■ The problem: When you reach the line that contains "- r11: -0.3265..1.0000" below, transcribe it and each line after it word for word to the end of the records, omitting pictures.

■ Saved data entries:
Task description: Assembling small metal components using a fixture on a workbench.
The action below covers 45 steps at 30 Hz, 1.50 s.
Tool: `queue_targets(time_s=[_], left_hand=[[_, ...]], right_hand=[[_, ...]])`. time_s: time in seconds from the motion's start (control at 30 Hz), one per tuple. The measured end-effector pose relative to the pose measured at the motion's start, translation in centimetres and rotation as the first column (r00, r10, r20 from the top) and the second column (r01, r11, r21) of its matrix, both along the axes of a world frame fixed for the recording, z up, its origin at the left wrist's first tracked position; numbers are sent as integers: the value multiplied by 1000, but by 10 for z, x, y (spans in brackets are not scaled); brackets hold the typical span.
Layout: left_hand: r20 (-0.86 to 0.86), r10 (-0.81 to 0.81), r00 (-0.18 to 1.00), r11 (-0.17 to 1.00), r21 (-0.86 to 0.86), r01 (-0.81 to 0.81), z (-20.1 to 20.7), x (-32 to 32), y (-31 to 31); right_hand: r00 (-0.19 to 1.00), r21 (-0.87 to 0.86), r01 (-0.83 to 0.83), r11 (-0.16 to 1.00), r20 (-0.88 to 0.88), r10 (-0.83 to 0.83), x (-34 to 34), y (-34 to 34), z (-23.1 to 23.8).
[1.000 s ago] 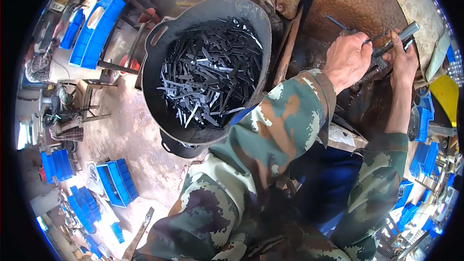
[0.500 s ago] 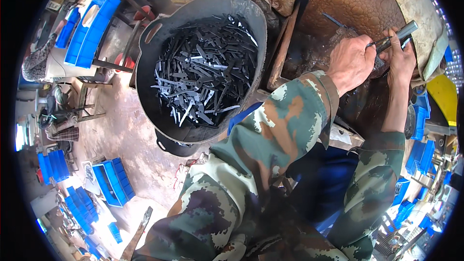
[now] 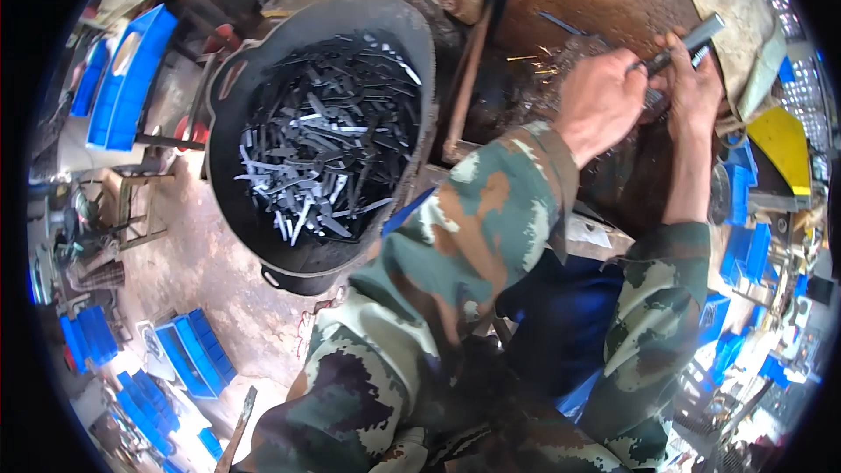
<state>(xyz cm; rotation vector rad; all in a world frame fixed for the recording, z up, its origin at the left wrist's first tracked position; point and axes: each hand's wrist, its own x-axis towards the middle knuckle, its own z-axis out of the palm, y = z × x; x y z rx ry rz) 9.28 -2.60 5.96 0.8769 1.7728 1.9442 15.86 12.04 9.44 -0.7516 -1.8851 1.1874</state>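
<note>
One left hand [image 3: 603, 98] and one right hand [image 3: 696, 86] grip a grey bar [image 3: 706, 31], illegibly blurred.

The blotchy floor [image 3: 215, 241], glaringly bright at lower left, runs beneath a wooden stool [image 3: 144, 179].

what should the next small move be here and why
Probably ease the left hand slightly rightward, away from the sparks, while the right hand steadies the grey bar: sparks show close by the left hand, on its left in this view, and the right fingers are closed around the bar.
</note>
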Motion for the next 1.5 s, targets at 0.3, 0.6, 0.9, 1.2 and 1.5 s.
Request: queue_targets(time_s=[0.3, 0.6, 0.9, 1.2, 1.5], left_hand=[[86, -60, 994, 998, 41, 57, -19, -19, 2], [61, 1, 998, 999, -48, 1, -11, -28, -11], [72, 9, 997, 999, -44, -6, 13, -20, -20], [-39, 89, 995, 989, -117, -93, 11, -49, -55], [-157, -130, 979, 968, -234, 91, -2, -33, -32]], right_hand=[[999, -2, -11, 1000, -50, 11, -12, -13, -5], [996, 0, -20, 1000, -82, 20, -11, -19, -3], [1000, -17, 25, 1000, 9, -25, -4, -20, 4], [968, -252, -238, 938, 22, 251, 49, -102, 19], [742, 399, -640, 656, 544, 393, 153, -141, -27]])
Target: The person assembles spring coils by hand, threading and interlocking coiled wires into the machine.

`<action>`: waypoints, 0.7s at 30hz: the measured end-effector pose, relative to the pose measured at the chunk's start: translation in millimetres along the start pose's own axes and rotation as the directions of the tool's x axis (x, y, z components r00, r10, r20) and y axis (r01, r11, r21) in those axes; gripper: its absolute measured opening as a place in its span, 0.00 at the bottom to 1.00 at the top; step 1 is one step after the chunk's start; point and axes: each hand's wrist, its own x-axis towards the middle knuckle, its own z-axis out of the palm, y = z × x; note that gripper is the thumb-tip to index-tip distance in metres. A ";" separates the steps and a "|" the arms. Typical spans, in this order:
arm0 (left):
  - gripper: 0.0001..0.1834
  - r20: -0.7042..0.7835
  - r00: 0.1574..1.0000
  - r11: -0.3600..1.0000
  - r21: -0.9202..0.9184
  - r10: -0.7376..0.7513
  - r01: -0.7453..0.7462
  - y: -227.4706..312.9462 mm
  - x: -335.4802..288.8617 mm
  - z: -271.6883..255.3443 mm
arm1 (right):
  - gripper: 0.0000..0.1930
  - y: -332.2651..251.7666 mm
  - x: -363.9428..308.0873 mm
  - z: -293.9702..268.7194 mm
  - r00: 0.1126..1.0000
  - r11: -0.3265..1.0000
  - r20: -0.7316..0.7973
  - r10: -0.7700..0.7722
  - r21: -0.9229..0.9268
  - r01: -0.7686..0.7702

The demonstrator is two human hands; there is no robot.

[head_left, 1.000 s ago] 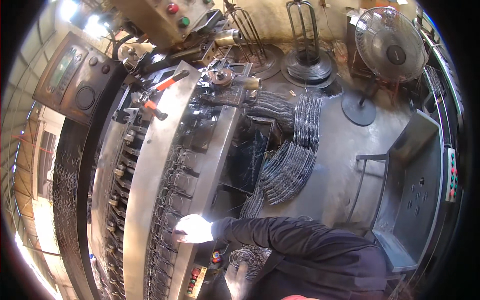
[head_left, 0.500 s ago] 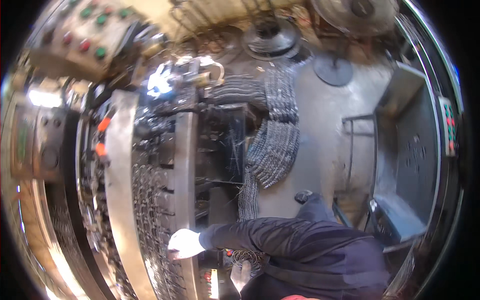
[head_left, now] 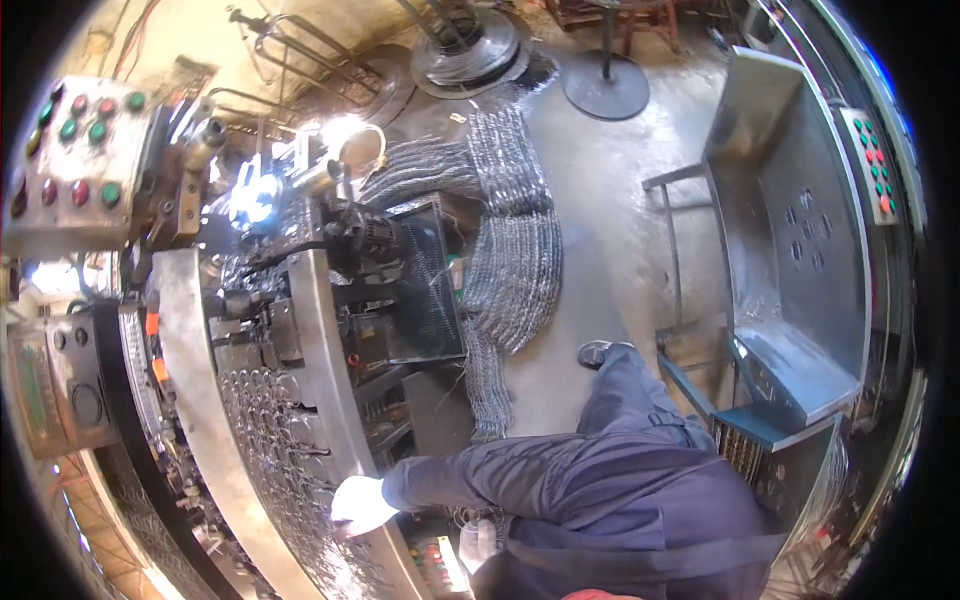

■ Task answer:
  - r11: -0.3265..1.0000
  - r20: -0.7316..0.7973
  - r10: -0.7700..0.7722
  - r21: -0.9229..0.9268
  - r01: -0.7686..0.7702

The demonstrator is two human hands; there is no robot.

[head_left, 1.000 s ago] 
[head_left, 0.500 s ago] 
[head_left, now] 

No more output will be given for this exercise.